Ikigai is the idea that having a purpose in your life is key to happiness. Curious whether ikigai and longevity have a causal connection, software engineer Hector Garcia and writer/translator Francesc Miralles set out to interview the residents of Ogimi, Okinawa, the so-called Village of Longevity. Their resulting book claims that ikigai is "The Japanese Secret to a Long and Happy Life."

Ikigai: The Japanese Secret to a Long and Happy Life, by Hector Garcia and Francesc Miralles.
208 pages

PENGUIN, Nonfiction.

It's an assertion the book fails to live up to: They don't connect ikigai with longevity in any convincing way. Instead the book is a patchwork of platitudes about diet and exercise, broken by interviews with centenarians and discussions of trends in psychotherapy. Their conclusion is correlation passed off as causation; the book is self-help painted as pseudo-philosophy.

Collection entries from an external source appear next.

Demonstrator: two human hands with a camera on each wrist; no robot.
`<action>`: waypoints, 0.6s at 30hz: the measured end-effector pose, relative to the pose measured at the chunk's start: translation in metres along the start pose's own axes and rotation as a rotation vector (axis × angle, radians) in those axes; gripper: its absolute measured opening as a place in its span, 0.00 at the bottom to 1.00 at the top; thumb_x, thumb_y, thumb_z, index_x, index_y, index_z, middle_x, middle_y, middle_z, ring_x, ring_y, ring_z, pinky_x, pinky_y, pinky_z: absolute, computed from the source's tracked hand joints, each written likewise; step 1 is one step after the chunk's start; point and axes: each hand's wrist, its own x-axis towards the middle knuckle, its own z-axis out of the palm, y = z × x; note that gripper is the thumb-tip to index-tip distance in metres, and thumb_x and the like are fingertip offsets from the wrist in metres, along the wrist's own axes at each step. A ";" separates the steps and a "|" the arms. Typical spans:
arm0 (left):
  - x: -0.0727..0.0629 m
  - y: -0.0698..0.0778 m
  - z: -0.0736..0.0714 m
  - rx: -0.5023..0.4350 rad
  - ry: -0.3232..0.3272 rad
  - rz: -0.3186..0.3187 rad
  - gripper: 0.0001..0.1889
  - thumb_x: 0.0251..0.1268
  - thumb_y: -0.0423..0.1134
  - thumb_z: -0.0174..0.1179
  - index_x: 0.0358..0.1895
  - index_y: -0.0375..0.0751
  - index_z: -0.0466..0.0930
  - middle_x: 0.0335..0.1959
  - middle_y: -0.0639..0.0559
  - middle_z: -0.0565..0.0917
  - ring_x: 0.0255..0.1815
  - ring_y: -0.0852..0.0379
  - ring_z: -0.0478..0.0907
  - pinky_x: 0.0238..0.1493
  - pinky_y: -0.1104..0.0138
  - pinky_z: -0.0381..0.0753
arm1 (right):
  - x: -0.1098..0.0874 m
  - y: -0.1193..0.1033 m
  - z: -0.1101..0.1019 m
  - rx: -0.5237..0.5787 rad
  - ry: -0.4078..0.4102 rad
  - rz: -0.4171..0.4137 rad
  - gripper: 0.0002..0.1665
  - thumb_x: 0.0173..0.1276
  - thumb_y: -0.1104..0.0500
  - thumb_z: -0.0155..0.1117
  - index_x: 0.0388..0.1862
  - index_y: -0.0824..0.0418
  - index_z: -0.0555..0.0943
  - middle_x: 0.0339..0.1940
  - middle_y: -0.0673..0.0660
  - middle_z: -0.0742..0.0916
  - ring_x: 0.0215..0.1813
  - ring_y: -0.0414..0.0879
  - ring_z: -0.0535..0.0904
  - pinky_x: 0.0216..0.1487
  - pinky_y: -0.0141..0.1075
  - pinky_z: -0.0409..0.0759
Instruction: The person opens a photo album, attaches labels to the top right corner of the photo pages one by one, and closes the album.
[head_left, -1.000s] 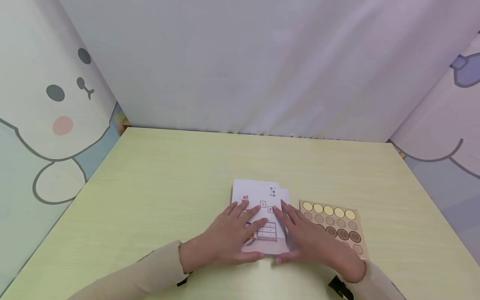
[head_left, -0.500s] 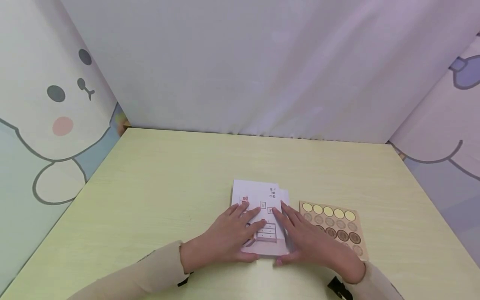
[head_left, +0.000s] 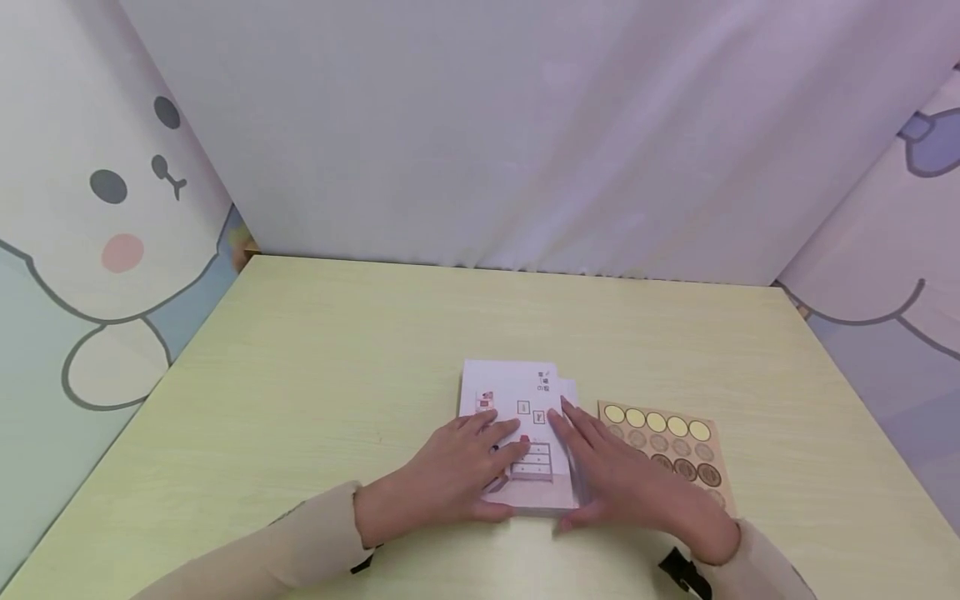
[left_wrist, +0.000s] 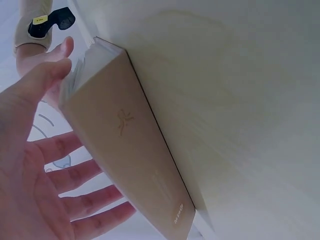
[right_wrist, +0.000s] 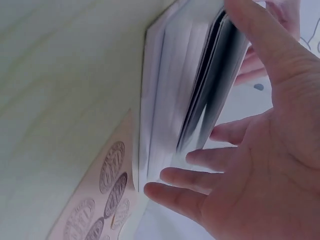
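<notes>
A thick book lies on the table, its white upper face printed with a chest of drawers and small pictures. My left hand rests over its left part with fingers spread. Fingertips of my right hand lie at its right edge, and both thumbs are by the near edge. In the left wrist view the tan spine carries small lettering. The page block shows in the right wrist view, with a dark gap under the topmost leaves. A paler layer sticks out on the book's right side.
A tan sheet with rows of round stickers lies right of the book, partly under my right forearm in the head view. A pale curtain hangs behind the table, and cartoon-printed cloths flank it.
My left hand has slid slightly down and left, its thumb drawing back along the near edge, so more of the small printed picture shows. The right hand stays nearly in place.
</notes>
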 end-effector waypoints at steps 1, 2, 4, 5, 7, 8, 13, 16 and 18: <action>-0.001 0.000 -0.001 -0.004 0.004 -0.002 0.35 0.55 0.69 0.51 0.63 0.54 0.69 0.63 0.52 0.73 0.62 0.48 0.71 0.56 0.58 0.77 | 0.000 0.001 -0.001 0.002 -0.002 -0.005 0.72 0.41 0.26 0.65 0.74 0.63 0.47 0.75 0.64 0.53 0.73 0.62 0.53 0.68 0.54 0.61; -0.001 0.000 -0.001 -0.006 0.008 -0.002 0.34 0.55 0.69 0.52 0.62 0.54 0.69 0.62 0.52 0.73 0.61 0.49 0.71 0.54 0.58 0.78 | 0.000 0.001 -0.002 0.006 0.003 -0.014 0.72 0.41 0.27 0.66 0.74 0.64 0.46 0.75 0.65 0.53 0.73 0.62 0.53 0.69 0.54 0.60; -0.002 0.000 -0.002 -0.011 0.025 -0.001 0.33 0.55 0.68 0.52 0.61 0.54 0.70 0.61 0.53 0.74 0.59 0.50 0.72 0.51 0.59 0.80 | 0.000 0.003 -0.003 -0.005 0.021 -0.035 0.72 0.43 0.29 0.67 0.74 0.67 0.46 0.75 0.65 0.53 0.73 0.61 0.53 0.70 0.52 0.59; -0.003 0.001 -0.003 -0.014 0.035 0.000 0.32 0.55 0.68 0.53 0.60 0.54 0.71 0.61 0.53 0.75 0.59 0.50 0.73 0.50 0.59 0.80 | -0.001 0.004 -0.004 -0.007 0.033 -0.041 0.71 0.44 0.30 0.67 0.73 0.68 0.46 0.75 0.65 0.53 0.73 0.61 0.54 0.69 0.51 0.59; -0.004 0.000 -0.003 -0.015 0.056 0.004 0.31 0.55 0.67 0.53 0.59 0.54 0.72 0.59 0.53 0.76 0.57 0.51 0.74 0.49 0.61 0.81 | -0.001 0.005 -0.004 0.005 0.055 -0.044 0.67 0.48 0.34 0.68 0.73 0.70 0.46 0.75 0.66 0.53 0.73 0.60 0.54 0.69 0.50 0.60; -0.004 0.000 -0.003 -0.014 0.066 0.006 0.31 0.55 0.67 0.54 0.58 0.54 0.72 0.59 0.53 0.76 0.57 0.52 0.74 0.48 0.61 0.81 | 0.000 0.005 -0.004 0.011 0.066 -0.045 0.65 0.50 0.36 0.68 0.73 0.71 0.46 0.74 0.67 0.54 0.73 0.61 0.55 0.69 0.50 0.61; -0.008 -0.001 -0.003 -0.044 0.107 0.008 0.30 0.55 0.65 0.55 0.58 0.53 0.73 0.58 0.53 0.77 0.55 0.53 0.75 0.44 0.64 0.82 | 0.003 0.005 -0.004 0.038 0.080 -0.026 0.56 0.58 0.43 0.64 0.72 0.73 0.49 0.74 0.68 0.55 0.71 0.63 0.57 0.67 0.50 0.63; -0.011 -0.002 -0.003 -0.080 0.144 0.004 0.30 0.56 0.64 0.56 0.58 0.52 0.73 0.57 0.53 0.78 0.54 0.54 0.75 0.43 0.66 0.83 | 0.006 0.005 -0.003 0.052 0.077 -0.031 0.52 0.61 0.40 0.61 0.72 0.69 0.52 0.74 0.67 0.57 0.71 0.62 0.58 0.66 0.50 0.64; -0.014 -0.003 -0.003 -0.106 0.182 0.004 0.29 0.56 0.62 0.57 0.58 0.52 0.73 0.56 0.54 0.78 0.54 0.55 0.76 0.42 0.67 0.83 | 0.009 0.004 -0.002 0.066 0.072 -0.047 0.50 0.62 0.40 0.59 0.72 0.67 0.54 0.73 0.67 0.59 0.71 0.62 0.59 0.66 0.51 0.65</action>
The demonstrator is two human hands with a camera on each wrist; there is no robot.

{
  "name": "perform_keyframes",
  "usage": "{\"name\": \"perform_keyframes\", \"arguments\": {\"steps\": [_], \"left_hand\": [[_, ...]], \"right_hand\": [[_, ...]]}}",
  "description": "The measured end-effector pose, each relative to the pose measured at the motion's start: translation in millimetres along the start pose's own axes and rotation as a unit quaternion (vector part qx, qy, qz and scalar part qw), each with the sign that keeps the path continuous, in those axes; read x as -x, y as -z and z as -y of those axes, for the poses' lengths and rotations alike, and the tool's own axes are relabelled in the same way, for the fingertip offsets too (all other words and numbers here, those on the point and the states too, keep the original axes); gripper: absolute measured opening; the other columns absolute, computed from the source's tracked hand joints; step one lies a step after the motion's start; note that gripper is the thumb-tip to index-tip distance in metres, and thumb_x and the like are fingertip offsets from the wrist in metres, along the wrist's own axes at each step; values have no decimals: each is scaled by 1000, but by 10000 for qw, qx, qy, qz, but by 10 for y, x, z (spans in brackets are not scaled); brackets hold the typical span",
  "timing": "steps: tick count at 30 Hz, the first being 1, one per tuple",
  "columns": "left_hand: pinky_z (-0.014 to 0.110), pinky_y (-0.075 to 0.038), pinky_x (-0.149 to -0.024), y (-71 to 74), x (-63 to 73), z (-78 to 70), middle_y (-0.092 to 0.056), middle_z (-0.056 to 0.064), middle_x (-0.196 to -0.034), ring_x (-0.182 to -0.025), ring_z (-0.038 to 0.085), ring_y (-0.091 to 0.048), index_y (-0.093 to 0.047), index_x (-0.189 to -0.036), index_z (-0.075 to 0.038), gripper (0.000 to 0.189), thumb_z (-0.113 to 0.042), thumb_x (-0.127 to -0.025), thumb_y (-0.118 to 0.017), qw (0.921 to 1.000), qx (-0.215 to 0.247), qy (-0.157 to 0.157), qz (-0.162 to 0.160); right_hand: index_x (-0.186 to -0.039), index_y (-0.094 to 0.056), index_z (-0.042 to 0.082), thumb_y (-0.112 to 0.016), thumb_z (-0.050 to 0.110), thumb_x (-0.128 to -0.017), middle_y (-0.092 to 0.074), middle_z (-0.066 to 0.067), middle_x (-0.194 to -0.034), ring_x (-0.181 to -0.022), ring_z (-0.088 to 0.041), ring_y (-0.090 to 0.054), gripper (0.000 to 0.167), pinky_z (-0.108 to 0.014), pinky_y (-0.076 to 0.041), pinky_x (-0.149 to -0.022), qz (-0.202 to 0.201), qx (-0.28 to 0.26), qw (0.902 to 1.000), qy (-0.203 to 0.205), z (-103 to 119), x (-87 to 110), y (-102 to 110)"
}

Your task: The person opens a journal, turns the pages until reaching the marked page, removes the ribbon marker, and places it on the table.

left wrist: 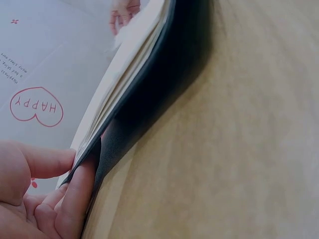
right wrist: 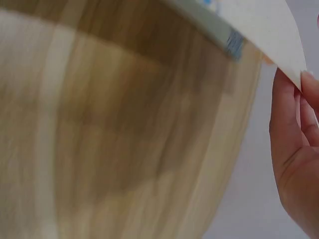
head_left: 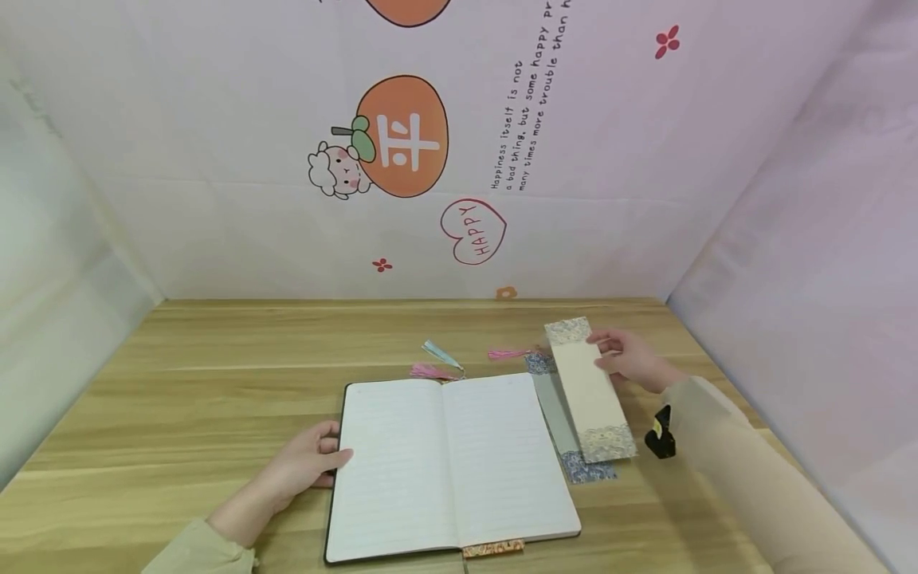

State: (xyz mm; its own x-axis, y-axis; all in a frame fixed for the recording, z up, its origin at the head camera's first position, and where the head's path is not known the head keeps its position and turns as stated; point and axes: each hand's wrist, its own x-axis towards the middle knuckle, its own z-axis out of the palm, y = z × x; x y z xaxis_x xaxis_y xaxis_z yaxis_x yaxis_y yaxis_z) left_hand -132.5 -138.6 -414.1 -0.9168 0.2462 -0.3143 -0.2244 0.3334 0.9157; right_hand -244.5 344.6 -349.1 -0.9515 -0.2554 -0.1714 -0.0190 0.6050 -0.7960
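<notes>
A notebook with a black cover and faintly lined white pages (head_left: 502, 462) lies spread on the table. My left hand (head_left: 307, 464) pinches its left edge, thumb on the page side and fingers beneath the cover; the left wrist view shows this edge raised off the wood. To the right, my right hand (head_left: 631, 359) holds a cream strip (head_left: 588, 383) with floral-patterned ends by its right edge, tilted. Thumb and fingers (right wrist: 286, 99) pinch its edge in the right wrist view. Partly hidden under it is a grey-green strip with blue patterned ends (head_left: 588, 469).
Light blue (head_left: 441, 353) and pink tassels (head_left: 430, 371) lie above the notebook; another pink tassel (head_left: 508, 353) is near the strips. An orange patterned strip (head_left: 493, 548) pokes out below the notebook. A small black object (head_left: 661, 433) is beside my right sleeve. A printed white backdrop (head_left: 272, 239) stands behind.
</notes>
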Motion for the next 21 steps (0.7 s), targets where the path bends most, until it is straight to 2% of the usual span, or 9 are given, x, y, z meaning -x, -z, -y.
{"name": "perform_keyframes", "arguments": {"steps": [5,9,16,21], "left_hand": [[32,-51,-68,-7,8,-10,-67,4,-92,-80,14,-60,-41,-126,9,43,-13,-93,-59,10000,6,10,24],[32,-51,-68,-9,11,-9,-67,4,-91,-80,14,-59,-41,-126,9,43,-13,-93,-59,10000,-7,-13,15],[32,-51,-68,-10,15,-9,-67,4,-91,-79,14,-60,-41,-126,9,43,-13,-93,-59,10000,-17,-26,16],[32,-51,-68,-5,7,2,-67,4,-90,-80,14,-60,-40,-127,9,45,-13,-93,-59,10000,-12,-39,42]], "right_hand": [[-131,-37,-13,-53,-2,-91,-48,-13,-102,-67,-7,-45,45,-26,-45,-56,149,96,9995,-277,-239,62,137],[-131,-36,-14,-52,-3,-91,-50,-13,-103,-69,-7,-47,45,-25,-46,-59,171,154,9990,-393,-371,84,187],[-128,-38,-18,-55,-7,-88,-50,-4,-88,-64,-5,-44,44,-21,-43,-55,94,146,9994,-307,-502,93,181],[-127,-41,-18,-59,-6,-86,-55,-8,-91,-70,-6,-50,46,-22,-48,-60,33,131,9996,-248,-564,74,155]]}}
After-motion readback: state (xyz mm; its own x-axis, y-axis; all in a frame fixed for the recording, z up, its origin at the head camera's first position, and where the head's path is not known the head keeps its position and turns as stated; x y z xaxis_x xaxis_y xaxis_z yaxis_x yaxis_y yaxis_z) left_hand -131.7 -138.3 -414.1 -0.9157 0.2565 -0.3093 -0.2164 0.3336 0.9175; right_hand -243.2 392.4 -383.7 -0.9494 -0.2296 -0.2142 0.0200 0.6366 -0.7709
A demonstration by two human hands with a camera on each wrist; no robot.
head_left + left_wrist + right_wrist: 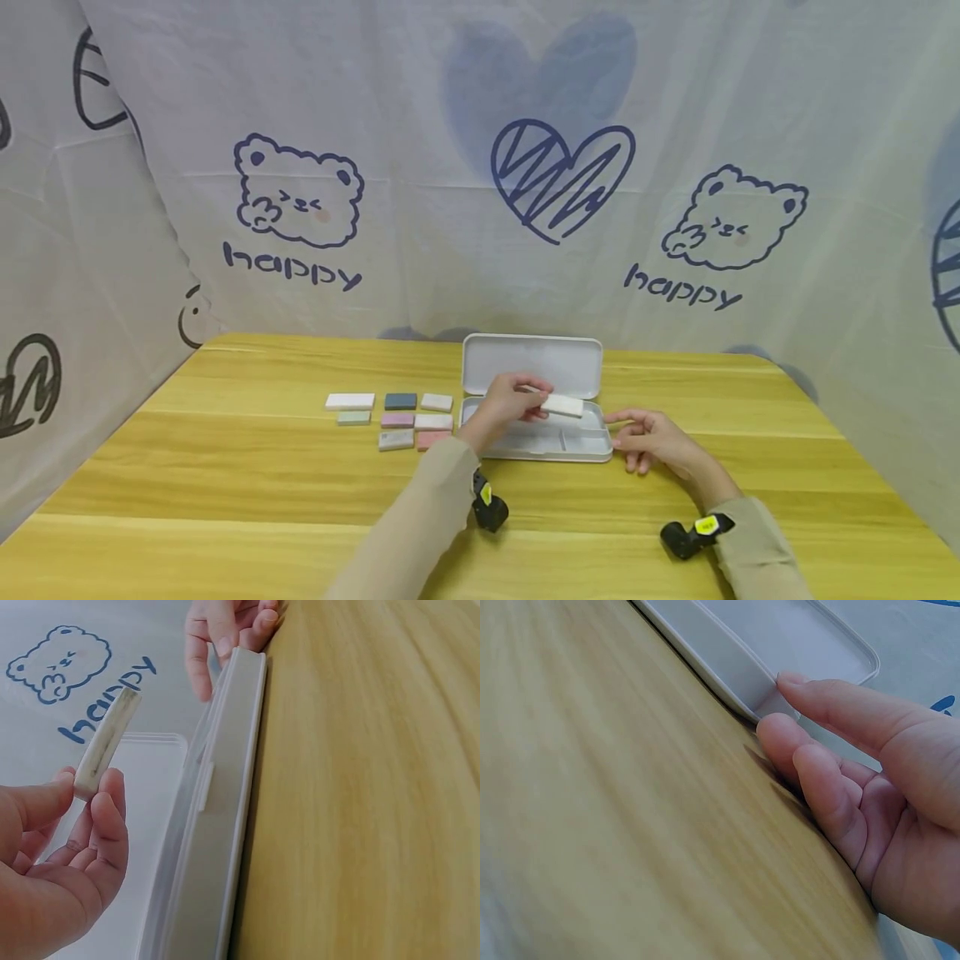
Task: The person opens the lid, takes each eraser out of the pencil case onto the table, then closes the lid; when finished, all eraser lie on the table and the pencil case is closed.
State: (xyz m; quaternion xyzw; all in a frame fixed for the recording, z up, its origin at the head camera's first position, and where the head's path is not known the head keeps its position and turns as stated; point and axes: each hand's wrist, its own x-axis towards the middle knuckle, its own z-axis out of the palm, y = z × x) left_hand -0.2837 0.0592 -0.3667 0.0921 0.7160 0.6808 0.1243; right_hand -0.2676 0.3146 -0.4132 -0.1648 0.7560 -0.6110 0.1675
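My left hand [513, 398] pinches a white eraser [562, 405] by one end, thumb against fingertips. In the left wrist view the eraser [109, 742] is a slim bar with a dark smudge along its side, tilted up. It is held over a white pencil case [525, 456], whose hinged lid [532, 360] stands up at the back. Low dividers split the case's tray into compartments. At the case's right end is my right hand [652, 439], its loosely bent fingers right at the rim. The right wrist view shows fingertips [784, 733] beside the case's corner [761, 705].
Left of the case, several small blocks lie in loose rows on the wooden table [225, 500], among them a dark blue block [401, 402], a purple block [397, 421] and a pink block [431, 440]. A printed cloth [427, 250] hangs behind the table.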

It's frustrating because there are many uncertainties about the aging process, and the lifestyles and psychological make up of centenarians are as much part of the conversation as genes and cell division. There is laudable scientific inquiry in the questions the authors ask but little evidence of anything more than journalistic exploration in their search for the answers.

For a self-help guide there is useful stuff here, but it's nothing you can't get from the "Tao Te Ching," a personal trainer or Einstein's famous quote about relativity and spending time with a beautiful woman. This may prove as popular as Marie Kondo's book on the ancient Japanese art of tidying up, but as a contribution to the science of aging, it offers little.